Mr de Beauval a eté icy la semaine passée ; il est presentement à Amsterdam, comme son journal a paru depuis son depart je n’ai pu lui demander s’il a du dire Mr Charlas, plutot que le Pere Charlus quand il a parlé, dans l’extrait de diverses lettres, de l’auteur du livre De libertatibus Ecclesiæ Gallicanæ [6]. Je suis bien aise qu’il nous ait ap[p]ris le nom de celui qui a publié cet ouvrage. J’ai lu dans l’écrit d’un habile janseniste qu’on connoissoit fort bien le religieux francois qui avait osé faire ce livre ; voila pourquoi je suis en peine si l’on a du dire Mr Charlas. C’est ap[p]aremment vous Monsieur qui avez communiqué cet[t]e particularité à Mr de Beauval, je crois donc m’adresser bien en vous demandant un mot d’eclaircissement sur cela.

J’en souhaiterois un plus grand sur l’histoire de l’edition des Memoires de Sully . Furent ils imprimez d’abord en France, et puis en Hollande, ou si l’edition de Hollande preceda celle de Paris [7] ? J’ai lu dans Guy Patin qu’il y a une edition corrigée et mutilée, et que Monsieur le prince de Condé fit faire ces corrections, ou voulut les faire faire, à cause des endroits qui concernoient la naissance de son pere, et les soupcons dont son ayeule fut chargée [8]. La raison pourquoi je voudrois etre eclairci sur le veritable tems • et lieu de la premiere edition, et sur les personnes qui fournirent ces Memoires si long tems apres la mort du duc de Sully, est que j’ai du penchant à m’imaginer que l’horoscope de Louis 13 e par La Riviere medecin de Henri le Grand est une piece postiche [9], faite apres coup et inserée dans ces Memoires par quelcun qui avoit vu une partie de ce que l’horoscope pretendu avoit predit, et qui hazarda le reste sur des conjectures assez probables.

La 2 e partie de la reponse de Mr Jur[ieu] à Mr Saurin paroit depuis un mois. Elle a pour titre La Religion du latitudinaire [10]. Il n’y a point de contes ramassez dans les rues comme on l’avoit cru, mais un emportement furieux ; et tant d’orgueil que si Tarquin le Superbe avoit fait des livres, c’est ainsi qu’il auroit parlé de lui. Un refugié de La Haye quoi que de son parti n’a pu s’empecher de dire que le titre de cet ouvrage devroit etre La Religion du / valetudinaire, tant il fait paroitre que l’auteur se porte mal à tous egards.

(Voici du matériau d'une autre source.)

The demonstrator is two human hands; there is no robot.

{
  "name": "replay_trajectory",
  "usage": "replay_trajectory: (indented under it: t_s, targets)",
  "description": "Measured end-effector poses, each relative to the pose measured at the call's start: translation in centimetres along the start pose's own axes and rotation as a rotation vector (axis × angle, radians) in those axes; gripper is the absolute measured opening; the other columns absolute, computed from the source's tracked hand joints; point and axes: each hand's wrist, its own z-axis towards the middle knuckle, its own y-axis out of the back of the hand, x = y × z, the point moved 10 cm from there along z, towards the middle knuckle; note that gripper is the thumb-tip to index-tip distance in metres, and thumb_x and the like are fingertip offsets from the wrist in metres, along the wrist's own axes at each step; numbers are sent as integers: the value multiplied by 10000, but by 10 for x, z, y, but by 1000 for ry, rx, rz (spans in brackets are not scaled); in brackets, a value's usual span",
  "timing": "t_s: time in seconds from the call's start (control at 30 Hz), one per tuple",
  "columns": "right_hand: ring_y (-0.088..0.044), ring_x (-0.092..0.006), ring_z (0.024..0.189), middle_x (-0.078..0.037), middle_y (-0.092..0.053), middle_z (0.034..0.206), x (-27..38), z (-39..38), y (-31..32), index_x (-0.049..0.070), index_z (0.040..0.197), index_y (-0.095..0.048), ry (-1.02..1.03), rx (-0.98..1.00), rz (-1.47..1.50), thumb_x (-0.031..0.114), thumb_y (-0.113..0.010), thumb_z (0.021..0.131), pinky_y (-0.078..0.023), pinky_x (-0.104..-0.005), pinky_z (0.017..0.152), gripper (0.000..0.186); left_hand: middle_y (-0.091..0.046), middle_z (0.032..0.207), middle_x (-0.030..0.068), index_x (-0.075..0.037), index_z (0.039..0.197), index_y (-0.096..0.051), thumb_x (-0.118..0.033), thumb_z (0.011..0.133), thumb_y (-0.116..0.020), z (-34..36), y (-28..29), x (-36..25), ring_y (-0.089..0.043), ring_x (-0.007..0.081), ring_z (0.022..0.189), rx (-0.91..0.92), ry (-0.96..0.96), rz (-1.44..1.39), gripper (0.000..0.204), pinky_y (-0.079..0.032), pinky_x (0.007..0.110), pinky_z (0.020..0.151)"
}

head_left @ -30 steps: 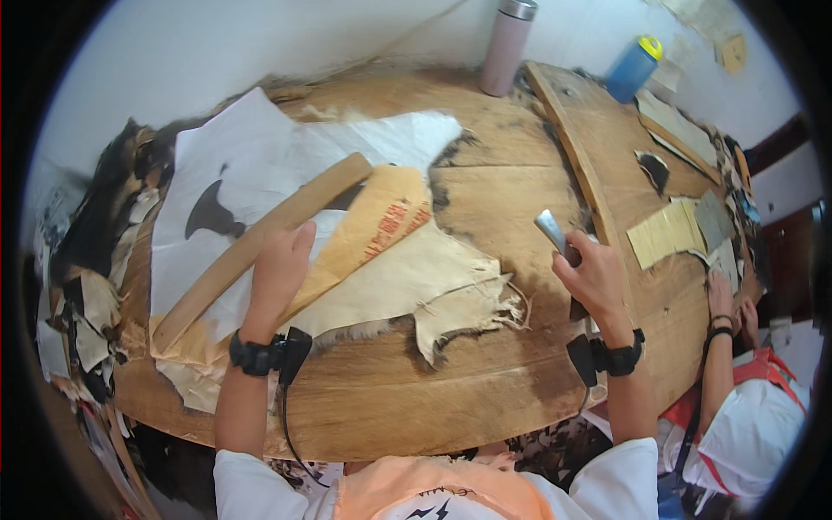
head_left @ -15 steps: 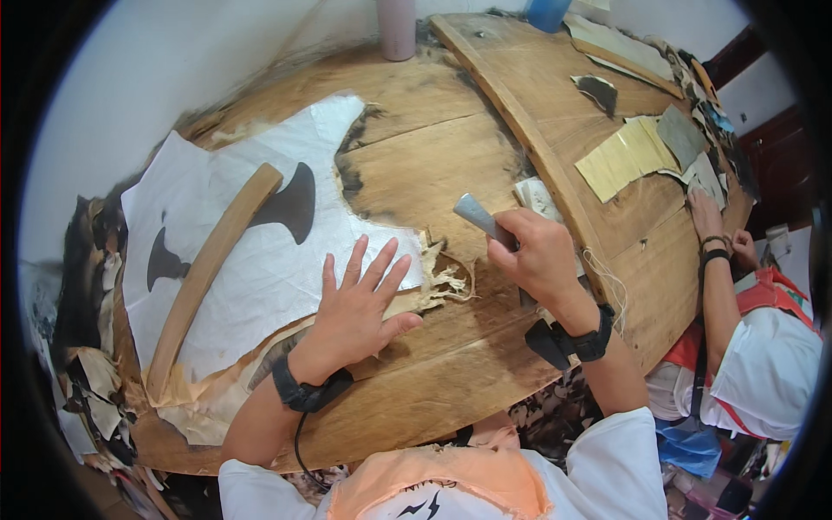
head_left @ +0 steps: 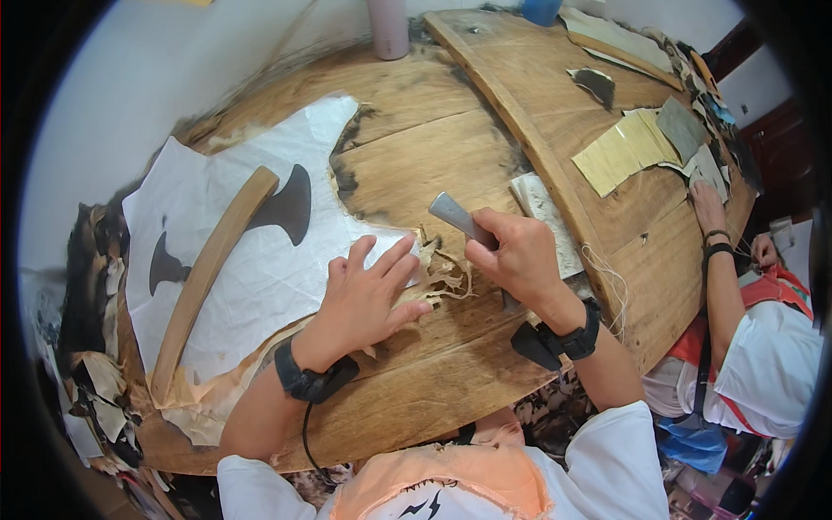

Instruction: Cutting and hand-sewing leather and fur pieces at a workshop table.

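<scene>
My left hand (head_left: 368, 299) has its fingers spread and bent over the right edge of a white sheet (head_left: 230, 160), which lies on a pale hide. Frayed, yellowish strands (head_left: 446, 276) stick out from that edge, just beyond my fingers. To the right, my right fist is wrapped round a grey metal hand tool (head_left: 459, 217). Its broad, flat end points up and left, and a dark part shows below the fist; its exact kind is unclear. My right hand (head_left: 520, 260) is above the bare wood, apart from the sheet.
A curved wooden bar (head_left: 208, 277) with dark flared metal pieces (head_left: 290, 205) lies across the sheet. Beyond a raised wooden strip (head_left: 520, 121), a co-worker's hand (head_left: 709, 204) touches pale pieces beside a yellow sheet (head_left: 615, 156). A pink bottle (head_left: 388, 30) stands at the back.
My right hand has moved left with the metal tool, nearer the frayed edge. The fingers of my left hand have bent more. The co-worker's other hand has shifted slightly.
</scene>
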Motion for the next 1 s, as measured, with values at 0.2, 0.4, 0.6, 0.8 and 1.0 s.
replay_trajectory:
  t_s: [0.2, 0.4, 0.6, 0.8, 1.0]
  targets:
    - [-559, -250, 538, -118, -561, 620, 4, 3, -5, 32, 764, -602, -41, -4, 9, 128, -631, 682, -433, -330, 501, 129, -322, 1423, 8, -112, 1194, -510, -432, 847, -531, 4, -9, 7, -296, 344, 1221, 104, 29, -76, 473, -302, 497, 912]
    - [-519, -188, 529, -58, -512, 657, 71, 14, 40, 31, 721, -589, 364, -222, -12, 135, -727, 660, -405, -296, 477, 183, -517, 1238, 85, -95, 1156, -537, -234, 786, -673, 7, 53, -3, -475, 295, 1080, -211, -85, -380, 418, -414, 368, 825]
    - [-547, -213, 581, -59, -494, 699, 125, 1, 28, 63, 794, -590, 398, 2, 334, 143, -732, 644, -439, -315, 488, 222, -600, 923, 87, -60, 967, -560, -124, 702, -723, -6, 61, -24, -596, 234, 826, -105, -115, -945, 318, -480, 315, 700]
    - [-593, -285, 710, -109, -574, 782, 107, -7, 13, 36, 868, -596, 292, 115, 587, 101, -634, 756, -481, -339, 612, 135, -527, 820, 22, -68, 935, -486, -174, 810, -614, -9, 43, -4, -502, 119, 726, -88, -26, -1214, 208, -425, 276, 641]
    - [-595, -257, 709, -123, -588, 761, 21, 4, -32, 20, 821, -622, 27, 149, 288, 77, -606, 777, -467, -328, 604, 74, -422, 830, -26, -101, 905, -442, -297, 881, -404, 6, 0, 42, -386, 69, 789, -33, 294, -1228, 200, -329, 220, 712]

Mr Pinsson vous fera voir ce que [je] lui dis touchant Mr de Larr[oque] [11], etc. Je suis Monsieur tout à vous.

 

A Monsieur / Monsieur Janniçon / Avocat au grand Conseil / rüe St Thomas du Louvre / A Paris

Notes :

[1] Ce propos confirme l’efficacité du réseau des correspondants parisiens de Bayle, François Janiçon, François Pinsson des Riolles et l’abbé Jean-Baptiste Dubos, qui maintenaient les liens avec Etienne Baluze, Jean-Alphonse Turrettini, Leibniz et tant d’autres. Malheureusement, la lettre de Bayle à Pinsson ne nous est pas parvenue : de nombreuses lettres de leurs échanges doivent être perdues, car nous ne connaissons qu’une seule lettre de Bayle à Pinsson de l’année 1696, celle du 15 mars (Lettre 1096). Il s’agit de l’édition par Baluze des lettres de François et Jean Hotman : voir Lettre 1218, n.4.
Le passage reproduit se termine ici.